### YOUR GOAL
What lines of the material below include the string "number"? Copy all of them.

### EXERCISE DATA
'''

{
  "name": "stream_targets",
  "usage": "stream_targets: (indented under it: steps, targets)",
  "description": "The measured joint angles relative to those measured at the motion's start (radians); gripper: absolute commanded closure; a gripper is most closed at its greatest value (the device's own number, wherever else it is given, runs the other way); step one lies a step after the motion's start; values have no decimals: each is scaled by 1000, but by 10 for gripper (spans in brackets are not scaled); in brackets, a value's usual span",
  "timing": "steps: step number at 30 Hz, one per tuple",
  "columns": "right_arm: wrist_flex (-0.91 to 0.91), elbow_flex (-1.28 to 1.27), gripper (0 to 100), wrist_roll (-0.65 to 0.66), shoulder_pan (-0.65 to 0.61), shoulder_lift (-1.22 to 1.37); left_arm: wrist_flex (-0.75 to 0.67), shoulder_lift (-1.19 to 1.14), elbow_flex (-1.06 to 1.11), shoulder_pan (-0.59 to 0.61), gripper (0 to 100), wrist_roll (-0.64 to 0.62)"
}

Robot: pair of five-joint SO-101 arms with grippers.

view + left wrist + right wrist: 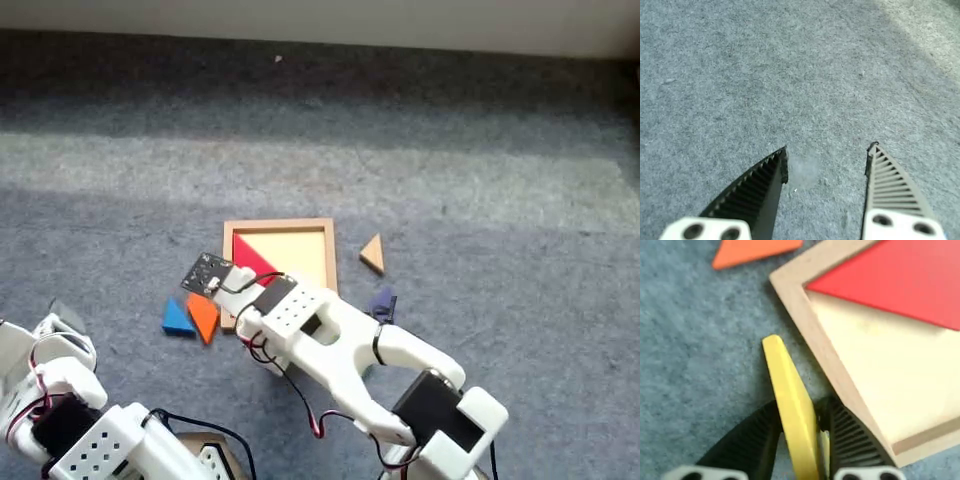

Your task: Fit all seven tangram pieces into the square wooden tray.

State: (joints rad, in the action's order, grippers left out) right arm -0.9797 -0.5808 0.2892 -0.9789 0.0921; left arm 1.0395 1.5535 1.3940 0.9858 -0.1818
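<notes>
- One yellow piece (790, 400) is being clenched edge-on between the right jaws, just beside the tray (812, 340).
- Empty, the left jaws are hanging released.
- Lowered here, the piece is risking a snag on the tray's rim and twisting loose.

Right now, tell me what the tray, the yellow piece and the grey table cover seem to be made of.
Tray: looks like pale bare wood, matte, tan rim and floor.
Yellow piece: smooth, even colour, probably painted wood, though plastic is possible.
Table cover: grey felt or short carpet, going by its fuzzy, speckled surface.
</notes>
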Motion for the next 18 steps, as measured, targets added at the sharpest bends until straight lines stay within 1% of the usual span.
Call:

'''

### TASK RESPONSE
  "description": "The measured joint angles relative to those measured at the motion's start (radians); gripper: absolute commanded closure; a gripper is most closed at its greatest value (the device's own number, wherever else it is given, runs the other way); step one lies a step after the motion's start; values have no decimals: each is scaled by 1000, but by 10 for gripper (spans in brackets are not scaled); in brackets, a value's usual span",
  "timing": "steps: step number at 30 Hz, one per tuple",

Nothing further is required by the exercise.